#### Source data
──────────

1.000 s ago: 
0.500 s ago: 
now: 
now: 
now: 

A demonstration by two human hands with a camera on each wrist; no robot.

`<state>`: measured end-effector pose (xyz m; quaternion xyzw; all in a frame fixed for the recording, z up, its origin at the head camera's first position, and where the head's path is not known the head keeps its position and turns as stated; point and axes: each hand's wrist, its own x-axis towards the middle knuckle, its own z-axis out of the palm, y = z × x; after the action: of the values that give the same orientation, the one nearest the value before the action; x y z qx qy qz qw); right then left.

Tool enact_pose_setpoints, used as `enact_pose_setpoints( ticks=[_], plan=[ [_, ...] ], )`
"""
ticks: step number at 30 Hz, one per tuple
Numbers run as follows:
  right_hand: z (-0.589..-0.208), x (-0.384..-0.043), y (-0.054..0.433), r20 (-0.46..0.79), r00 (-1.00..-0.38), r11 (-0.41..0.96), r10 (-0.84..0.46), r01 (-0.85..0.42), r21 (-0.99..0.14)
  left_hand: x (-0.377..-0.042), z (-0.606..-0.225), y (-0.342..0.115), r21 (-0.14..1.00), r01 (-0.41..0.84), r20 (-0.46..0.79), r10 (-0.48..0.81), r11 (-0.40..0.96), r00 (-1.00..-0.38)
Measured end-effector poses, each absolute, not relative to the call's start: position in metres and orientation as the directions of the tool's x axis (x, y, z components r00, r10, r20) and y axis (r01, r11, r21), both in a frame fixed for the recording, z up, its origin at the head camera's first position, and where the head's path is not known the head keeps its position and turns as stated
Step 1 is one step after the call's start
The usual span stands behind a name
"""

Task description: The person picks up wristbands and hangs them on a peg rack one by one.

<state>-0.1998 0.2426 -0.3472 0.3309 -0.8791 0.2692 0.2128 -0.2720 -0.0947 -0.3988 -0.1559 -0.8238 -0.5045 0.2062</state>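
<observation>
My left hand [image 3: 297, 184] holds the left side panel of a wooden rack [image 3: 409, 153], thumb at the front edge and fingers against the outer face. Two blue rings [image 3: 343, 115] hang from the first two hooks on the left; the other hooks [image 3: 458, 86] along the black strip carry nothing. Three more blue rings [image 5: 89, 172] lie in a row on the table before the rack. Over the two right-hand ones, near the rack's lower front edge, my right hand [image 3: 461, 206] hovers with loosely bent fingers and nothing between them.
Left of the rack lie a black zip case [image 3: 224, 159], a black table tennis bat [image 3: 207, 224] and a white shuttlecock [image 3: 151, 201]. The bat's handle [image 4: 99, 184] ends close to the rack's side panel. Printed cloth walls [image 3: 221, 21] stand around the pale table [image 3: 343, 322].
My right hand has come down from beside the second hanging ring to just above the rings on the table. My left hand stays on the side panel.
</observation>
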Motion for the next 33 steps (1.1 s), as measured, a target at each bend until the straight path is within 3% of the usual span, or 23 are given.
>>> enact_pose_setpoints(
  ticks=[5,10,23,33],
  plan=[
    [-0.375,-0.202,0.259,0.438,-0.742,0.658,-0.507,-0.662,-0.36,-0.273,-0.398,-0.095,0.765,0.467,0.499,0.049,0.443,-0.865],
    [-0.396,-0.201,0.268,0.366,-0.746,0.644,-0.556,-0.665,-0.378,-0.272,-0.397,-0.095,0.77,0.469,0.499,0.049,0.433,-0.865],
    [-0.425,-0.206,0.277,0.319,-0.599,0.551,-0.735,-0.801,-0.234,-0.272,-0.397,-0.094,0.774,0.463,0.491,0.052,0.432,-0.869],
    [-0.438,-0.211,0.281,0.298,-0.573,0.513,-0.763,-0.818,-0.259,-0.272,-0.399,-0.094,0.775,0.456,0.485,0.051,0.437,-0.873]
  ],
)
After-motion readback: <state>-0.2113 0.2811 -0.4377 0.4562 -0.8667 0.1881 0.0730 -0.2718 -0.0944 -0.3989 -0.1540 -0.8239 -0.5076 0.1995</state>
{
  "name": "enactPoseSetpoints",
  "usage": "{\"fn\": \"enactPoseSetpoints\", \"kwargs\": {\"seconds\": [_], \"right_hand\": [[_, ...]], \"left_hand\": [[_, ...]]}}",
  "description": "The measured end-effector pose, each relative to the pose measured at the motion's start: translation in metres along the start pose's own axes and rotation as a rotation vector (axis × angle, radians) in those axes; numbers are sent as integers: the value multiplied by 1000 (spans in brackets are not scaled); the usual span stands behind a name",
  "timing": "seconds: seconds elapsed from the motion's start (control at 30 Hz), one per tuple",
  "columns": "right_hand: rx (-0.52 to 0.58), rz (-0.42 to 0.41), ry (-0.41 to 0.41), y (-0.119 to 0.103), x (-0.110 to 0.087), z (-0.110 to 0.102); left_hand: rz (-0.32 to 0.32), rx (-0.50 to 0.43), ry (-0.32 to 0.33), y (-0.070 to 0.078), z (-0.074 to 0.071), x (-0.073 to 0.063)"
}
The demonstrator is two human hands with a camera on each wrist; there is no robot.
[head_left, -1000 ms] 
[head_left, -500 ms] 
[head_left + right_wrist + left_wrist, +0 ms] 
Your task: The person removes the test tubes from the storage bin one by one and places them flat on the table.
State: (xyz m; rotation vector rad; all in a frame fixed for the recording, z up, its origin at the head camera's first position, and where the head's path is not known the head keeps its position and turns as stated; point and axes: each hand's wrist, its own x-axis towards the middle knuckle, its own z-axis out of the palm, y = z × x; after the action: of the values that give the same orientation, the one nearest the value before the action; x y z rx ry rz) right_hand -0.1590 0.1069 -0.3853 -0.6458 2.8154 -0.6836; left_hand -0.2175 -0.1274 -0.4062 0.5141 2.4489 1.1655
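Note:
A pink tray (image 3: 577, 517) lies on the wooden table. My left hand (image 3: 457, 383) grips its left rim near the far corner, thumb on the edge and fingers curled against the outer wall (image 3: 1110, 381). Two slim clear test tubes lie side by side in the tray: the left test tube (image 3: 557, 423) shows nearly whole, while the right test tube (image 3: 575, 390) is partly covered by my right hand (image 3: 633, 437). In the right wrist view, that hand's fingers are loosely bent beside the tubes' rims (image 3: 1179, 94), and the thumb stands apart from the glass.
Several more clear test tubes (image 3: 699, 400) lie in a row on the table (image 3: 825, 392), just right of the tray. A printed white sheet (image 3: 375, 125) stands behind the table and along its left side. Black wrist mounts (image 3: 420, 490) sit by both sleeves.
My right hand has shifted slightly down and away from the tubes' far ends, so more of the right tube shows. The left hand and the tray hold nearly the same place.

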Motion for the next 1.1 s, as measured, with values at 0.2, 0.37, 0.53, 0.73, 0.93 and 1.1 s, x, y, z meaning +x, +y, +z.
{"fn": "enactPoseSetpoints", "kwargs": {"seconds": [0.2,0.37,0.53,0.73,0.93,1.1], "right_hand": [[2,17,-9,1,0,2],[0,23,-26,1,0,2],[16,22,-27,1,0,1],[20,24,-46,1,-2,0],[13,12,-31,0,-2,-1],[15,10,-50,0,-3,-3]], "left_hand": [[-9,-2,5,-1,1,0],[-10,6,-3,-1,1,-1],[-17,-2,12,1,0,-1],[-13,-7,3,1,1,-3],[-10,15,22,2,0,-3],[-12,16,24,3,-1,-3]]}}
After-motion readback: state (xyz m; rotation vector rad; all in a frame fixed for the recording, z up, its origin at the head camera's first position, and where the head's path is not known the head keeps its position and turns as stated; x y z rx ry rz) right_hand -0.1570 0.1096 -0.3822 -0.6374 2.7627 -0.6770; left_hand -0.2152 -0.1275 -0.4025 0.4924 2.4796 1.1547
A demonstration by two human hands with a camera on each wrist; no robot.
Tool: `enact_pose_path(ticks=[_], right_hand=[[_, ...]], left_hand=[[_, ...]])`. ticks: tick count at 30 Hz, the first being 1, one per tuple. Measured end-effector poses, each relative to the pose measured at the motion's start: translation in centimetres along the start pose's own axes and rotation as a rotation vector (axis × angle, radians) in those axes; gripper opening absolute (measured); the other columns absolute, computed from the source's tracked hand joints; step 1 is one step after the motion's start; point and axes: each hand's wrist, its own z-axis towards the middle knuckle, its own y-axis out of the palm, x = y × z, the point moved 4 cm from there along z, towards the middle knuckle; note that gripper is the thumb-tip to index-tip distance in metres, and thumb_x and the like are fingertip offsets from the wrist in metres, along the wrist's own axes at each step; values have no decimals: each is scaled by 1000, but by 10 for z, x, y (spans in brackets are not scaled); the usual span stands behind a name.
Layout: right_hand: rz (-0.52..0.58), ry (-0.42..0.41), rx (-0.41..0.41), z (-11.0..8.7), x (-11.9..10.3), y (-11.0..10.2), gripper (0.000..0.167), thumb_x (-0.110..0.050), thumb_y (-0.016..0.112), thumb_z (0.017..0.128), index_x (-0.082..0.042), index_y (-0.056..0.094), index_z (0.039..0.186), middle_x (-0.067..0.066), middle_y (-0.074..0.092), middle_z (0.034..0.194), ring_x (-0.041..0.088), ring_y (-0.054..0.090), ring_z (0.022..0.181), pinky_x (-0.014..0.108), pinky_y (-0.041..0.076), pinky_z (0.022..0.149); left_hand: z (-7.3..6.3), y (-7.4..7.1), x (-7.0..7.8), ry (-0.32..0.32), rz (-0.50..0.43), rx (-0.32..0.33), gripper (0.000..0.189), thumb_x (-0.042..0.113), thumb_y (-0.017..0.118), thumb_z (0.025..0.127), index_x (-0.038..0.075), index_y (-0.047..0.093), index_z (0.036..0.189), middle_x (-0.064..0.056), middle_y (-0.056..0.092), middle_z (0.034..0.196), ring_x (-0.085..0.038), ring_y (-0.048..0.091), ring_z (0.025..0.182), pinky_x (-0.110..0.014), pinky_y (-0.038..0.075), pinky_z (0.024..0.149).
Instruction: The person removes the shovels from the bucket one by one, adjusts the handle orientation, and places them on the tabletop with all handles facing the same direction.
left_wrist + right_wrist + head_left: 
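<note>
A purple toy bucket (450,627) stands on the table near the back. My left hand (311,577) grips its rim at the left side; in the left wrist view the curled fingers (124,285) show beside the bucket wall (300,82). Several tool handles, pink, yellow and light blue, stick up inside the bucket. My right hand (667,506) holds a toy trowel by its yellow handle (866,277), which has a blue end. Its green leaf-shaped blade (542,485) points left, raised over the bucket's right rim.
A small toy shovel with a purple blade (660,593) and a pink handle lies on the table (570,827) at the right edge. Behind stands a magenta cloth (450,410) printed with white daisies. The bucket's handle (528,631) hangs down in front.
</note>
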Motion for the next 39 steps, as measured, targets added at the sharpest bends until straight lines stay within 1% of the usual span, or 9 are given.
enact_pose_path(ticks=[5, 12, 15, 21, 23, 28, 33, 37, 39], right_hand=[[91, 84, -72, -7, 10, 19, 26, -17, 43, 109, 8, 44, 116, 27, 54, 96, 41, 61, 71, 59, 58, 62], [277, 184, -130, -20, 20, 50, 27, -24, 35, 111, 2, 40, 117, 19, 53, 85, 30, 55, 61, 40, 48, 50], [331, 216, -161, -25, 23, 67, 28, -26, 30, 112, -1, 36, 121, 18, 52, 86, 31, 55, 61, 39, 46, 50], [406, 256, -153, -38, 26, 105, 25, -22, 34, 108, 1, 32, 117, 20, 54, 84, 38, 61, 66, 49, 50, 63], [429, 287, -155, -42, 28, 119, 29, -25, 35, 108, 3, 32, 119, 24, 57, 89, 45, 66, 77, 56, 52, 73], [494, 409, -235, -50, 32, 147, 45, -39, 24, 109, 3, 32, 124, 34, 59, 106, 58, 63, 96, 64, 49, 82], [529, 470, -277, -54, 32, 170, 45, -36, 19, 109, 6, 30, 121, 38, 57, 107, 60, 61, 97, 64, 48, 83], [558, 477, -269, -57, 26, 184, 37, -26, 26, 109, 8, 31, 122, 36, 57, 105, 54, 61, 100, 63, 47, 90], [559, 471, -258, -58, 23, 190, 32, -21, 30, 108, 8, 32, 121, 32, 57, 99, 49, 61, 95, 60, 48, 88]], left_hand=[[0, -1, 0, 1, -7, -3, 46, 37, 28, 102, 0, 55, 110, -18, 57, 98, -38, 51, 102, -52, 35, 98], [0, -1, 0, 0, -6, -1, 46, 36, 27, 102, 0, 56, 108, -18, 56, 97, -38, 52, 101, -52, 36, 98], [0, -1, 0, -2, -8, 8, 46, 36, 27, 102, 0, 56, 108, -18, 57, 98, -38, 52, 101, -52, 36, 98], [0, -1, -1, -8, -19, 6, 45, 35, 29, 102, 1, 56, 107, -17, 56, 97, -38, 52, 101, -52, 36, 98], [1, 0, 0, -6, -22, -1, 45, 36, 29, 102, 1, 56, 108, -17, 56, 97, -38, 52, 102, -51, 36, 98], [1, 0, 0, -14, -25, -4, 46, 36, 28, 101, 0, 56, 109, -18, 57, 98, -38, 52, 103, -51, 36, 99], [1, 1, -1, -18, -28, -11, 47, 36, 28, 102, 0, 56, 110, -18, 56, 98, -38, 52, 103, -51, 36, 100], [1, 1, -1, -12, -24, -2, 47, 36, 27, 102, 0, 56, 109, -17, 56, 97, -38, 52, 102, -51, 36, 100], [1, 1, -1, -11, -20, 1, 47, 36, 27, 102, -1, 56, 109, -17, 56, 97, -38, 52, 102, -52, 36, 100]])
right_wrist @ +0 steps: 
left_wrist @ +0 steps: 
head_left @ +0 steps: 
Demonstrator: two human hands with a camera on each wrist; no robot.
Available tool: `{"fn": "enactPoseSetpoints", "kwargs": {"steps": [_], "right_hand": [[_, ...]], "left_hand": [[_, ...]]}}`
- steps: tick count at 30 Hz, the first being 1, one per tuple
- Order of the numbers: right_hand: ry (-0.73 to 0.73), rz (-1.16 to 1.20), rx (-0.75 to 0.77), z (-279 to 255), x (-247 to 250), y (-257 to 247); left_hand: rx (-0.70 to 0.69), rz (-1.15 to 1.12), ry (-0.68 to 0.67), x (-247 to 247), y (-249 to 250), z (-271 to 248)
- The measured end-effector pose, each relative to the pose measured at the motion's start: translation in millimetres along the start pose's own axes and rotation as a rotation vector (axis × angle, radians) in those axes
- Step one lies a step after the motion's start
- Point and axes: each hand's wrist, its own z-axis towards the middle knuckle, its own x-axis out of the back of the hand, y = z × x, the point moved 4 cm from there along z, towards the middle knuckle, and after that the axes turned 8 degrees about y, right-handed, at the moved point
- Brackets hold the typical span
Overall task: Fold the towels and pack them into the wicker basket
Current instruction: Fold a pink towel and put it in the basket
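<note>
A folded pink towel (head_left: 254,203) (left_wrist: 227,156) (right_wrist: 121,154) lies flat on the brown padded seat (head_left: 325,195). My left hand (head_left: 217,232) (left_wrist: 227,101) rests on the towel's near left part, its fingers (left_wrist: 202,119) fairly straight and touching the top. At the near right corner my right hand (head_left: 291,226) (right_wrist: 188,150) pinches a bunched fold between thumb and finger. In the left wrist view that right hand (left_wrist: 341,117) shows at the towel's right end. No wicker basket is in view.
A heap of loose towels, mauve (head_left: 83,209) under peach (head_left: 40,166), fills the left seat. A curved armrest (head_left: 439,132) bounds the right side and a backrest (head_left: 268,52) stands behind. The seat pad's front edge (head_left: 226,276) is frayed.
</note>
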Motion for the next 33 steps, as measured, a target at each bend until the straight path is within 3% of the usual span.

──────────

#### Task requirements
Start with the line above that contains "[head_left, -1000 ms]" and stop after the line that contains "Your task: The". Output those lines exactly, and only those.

#### Written solution
[head_left, -1000 ms] 
[head_left, -500 ms] 
[head_left + right_wrist + left_wrist, +0 ms] 
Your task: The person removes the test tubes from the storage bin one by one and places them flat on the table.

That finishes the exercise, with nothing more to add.